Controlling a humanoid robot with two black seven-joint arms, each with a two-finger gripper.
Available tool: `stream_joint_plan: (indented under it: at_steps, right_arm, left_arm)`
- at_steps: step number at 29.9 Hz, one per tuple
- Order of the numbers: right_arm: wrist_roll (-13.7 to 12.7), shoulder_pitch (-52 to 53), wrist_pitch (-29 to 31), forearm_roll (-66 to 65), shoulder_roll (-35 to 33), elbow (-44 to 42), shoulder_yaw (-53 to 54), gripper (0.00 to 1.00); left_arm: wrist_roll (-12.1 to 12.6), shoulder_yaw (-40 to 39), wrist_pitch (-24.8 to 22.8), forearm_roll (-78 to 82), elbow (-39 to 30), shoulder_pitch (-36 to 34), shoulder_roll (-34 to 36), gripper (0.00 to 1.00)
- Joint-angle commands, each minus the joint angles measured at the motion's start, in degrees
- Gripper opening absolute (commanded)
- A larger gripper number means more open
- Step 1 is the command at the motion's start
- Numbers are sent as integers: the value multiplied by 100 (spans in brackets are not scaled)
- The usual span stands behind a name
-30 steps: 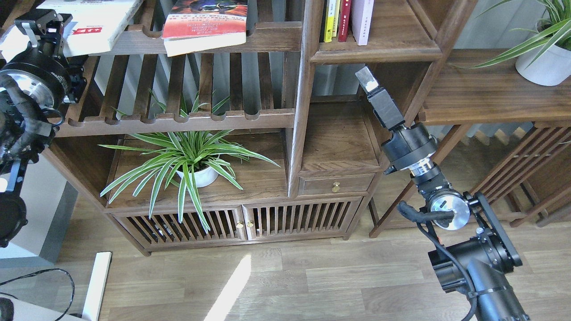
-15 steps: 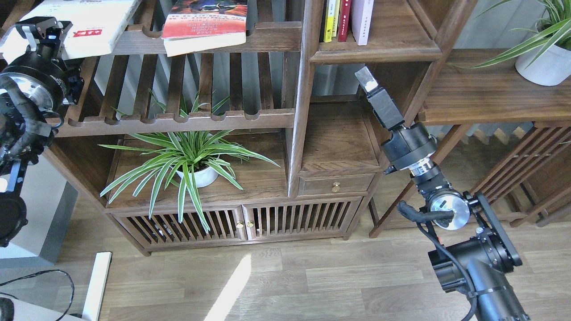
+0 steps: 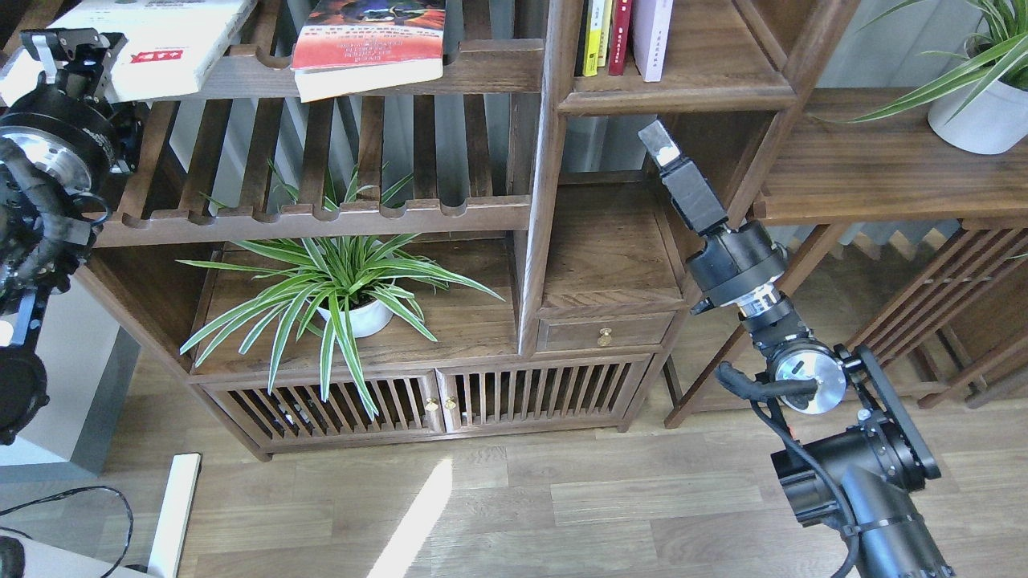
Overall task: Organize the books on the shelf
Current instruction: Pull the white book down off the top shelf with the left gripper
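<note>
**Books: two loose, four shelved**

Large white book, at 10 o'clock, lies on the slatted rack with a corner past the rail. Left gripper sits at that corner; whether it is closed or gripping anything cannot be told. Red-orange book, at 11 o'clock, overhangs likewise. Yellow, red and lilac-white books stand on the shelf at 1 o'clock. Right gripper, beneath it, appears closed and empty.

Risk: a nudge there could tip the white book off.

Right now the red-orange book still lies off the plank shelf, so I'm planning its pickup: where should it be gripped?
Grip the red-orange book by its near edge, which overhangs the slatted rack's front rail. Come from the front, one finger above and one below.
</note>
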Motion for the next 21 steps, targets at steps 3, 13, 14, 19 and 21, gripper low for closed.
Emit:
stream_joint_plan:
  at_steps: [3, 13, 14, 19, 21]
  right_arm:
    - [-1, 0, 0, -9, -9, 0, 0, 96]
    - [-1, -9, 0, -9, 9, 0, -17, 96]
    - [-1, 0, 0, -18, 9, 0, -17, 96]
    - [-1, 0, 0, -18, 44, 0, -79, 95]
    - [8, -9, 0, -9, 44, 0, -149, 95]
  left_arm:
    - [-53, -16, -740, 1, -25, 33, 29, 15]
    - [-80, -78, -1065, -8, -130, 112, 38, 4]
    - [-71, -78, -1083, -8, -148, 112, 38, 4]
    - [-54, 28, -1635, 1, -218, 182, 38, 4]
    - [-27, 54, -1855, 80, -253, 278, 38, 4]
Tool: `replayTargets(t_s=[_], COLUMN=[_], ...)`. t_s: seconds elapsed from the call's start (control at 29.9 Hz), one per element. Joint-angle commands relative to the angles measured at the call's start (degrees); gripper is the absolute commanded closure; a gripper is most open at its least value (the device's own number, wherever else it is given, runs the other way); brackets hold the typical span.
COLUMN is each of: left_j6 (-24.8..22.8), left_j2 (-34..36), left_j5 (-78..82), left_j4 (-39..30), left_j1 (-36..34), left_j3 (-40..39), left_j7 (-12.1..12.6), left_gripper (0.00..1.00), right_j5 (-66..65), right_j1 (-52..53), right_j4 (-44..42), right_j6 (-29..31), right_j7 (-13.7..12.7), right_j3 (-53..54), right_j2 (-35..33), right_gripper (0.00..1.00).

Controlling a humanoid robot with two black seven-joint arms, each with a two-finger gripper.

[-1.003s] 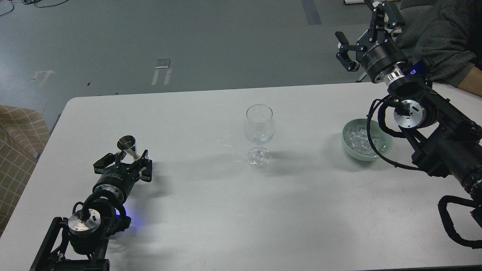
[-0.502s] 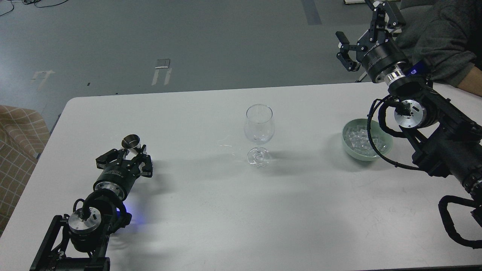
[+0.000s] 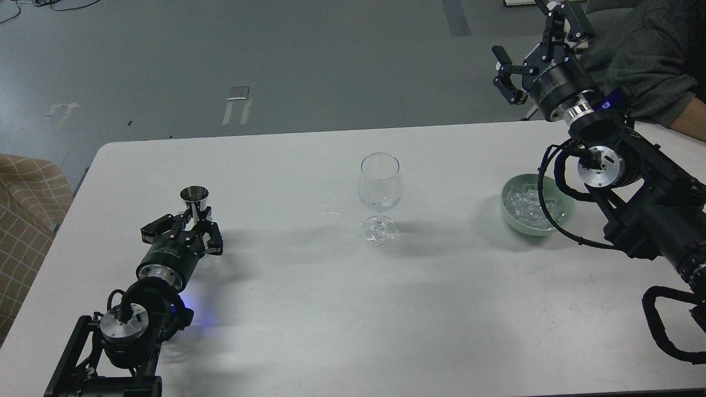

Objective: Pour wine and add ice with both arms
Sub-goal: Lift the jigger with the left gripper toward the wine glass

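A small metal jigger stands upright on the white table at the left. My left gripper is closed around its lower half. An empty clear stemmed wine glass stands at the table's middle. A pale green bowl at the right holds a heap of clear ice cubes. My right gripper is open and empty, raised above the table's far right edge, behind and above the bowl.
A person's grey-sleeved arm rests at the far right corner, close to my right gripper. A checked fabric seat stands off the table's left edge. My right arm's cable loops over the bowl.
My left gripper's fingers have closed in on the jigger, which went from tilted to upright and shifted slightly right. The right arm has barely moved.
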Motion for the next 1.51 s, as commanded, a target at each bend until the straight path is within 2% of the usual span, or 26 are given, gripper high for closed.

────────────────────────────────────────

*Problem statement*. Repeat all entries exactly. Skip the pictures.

*Output for this exercise*.
Controlling a humanoid robot with two black seven-joint arms, each with a two-finger gripper.
Available tool: `stream_joint_plan: (indented under it: at_steps, right_arm, left_arm)`
- at_steps: step number at 29.9 Hz, one per tuple
- Order of the numbers: right_arm: wrist_roll (-13.7 to 12.7), shoulder_pitch (-52 to 53), wrist_pitch (-29 to 31), forearm_roll (-66 to 65), shoulder_roll (-35 to 33), elbow (-44 to 42), shoulder_yaw (-53 to 54), gripper (0.00 to 1.00); left_arm: wrist_roll (-12.1 to 12.6), shoulder_yaw (-40 to 39), wrist_pitch (-24.8 to 22.8), forearm_roll (-78 to 82), elbow (-39 to 30), shoulder_pitch (-36 to 34), shoulder_roll (-34 to 36), gripper (0.00 to 1.00)
- Joint-angle commands, each minus the joint angles measured at the motion's start, in degrees
- Gripper opening absolute (commanded)
- A larger gripper number means more open
- Step 1 is the command at the motion's start
- Numbers are sent as integers: the value multiplied by 100 (spans in brackets are not scaled)
- The usual span stands behind a name
-30 steps: 
-15 steps: 
+0 steps: 
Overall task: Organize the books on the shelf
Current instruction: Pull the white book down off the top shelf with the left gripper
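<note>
**Books: two loose, four shelved**

Large white book, at 10 o'clock, lies on the slatted rack with a corner past the rail. Left gripper sits at that corner; whether it is closed or gripping anything cannot be told. Red-orange book, at 11 o'clock, overhangs likewise. Yellow, red and lilac-white books stand on the shelf at 1 o'clock. Right gripper, beneath it, appears closed and empty.

Risk: a nudge there could tip the white book off.

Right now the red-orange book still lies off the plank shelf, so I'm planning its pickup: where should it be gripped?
Grip the red-orange book by its near edge, which overhangs the slatted rack's front rail. Come from the front, one finger above and one below.
</note>
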Motion for the next 21 steps, targets at steps 3, 13, 14, 19 and 21, gripper low for closed.
Emit:
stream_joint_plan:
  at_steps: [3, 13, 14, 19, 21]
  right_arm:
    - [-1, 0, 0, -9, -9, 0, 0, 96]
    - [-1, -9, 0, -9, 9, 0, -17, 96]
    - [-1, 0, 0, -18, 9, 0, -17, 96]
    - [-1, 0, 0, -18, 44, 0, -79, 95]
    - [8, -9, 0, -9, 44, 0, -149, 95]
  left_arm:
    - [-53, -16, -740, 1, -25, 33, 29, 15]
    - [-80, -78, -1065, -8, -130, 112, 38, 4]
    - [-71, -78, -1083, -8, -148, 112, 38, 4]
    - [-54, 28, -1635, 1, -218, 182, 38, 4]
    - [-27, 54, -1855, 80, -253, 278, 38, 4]
Tool: `replayTargets(t_s=[_], COLUMN=[_], ...)`. t_s: seconds elapsed from the call's start (control at 29.9 Hz), one per element. Joint-angle commands relative to the angles measured at the call's start (degrees); gripper is the absolute commanded closure; a gripper is most open at its least value (the device's own number, wherever else it is given, runs the other way); brackets hold the typical span.
COLUMN is each of: left_j6 (-24.8..22.8), left_j2 (-34..36), left_j5 (-78..82), left_j4 (-39..30), left_j1 (-36..34), left_j3 (-40..39), left_j7 (-12.1..12.6), left_gripper (0.00..1.00), right_j5 (-66..65), right_j1 (-52..53), right_j4 (-44..42), right_j6 (-29..31), right_j7 (-13.7..12.7), right_j3 (-53..54), right_j2 (-35..33), right_gripper (0.00..1.00).

Controlling a humanoid robot with two black seven-joint arms, each with a two-finger gripper.

[-1.003s] 
[-0.502s] 
[+0.000s] 

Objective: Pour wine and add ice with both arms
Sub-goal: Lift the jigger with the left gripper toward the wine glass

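A small metal jigger stands upright on the white table at the left. My left gripper is closed around its lower half. An empty clear stemmed wine glass stands at the table's middle. A pale green bowl at the right holds a heap of clear ice cubes. My right gripper is open and empty, raised above the table's far right edge, behind and above the bowl.
A person's grey-sleeved arm rests at the far right corner, close to my right gripper. A checked fabric seat stands off the table's left edge. My right arm's cable loops over the bowl.
My left gripper's fingers have closed in on the jigger, which went from tilted to upright and shifted slightly right. The right arm has barely moved.
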Motion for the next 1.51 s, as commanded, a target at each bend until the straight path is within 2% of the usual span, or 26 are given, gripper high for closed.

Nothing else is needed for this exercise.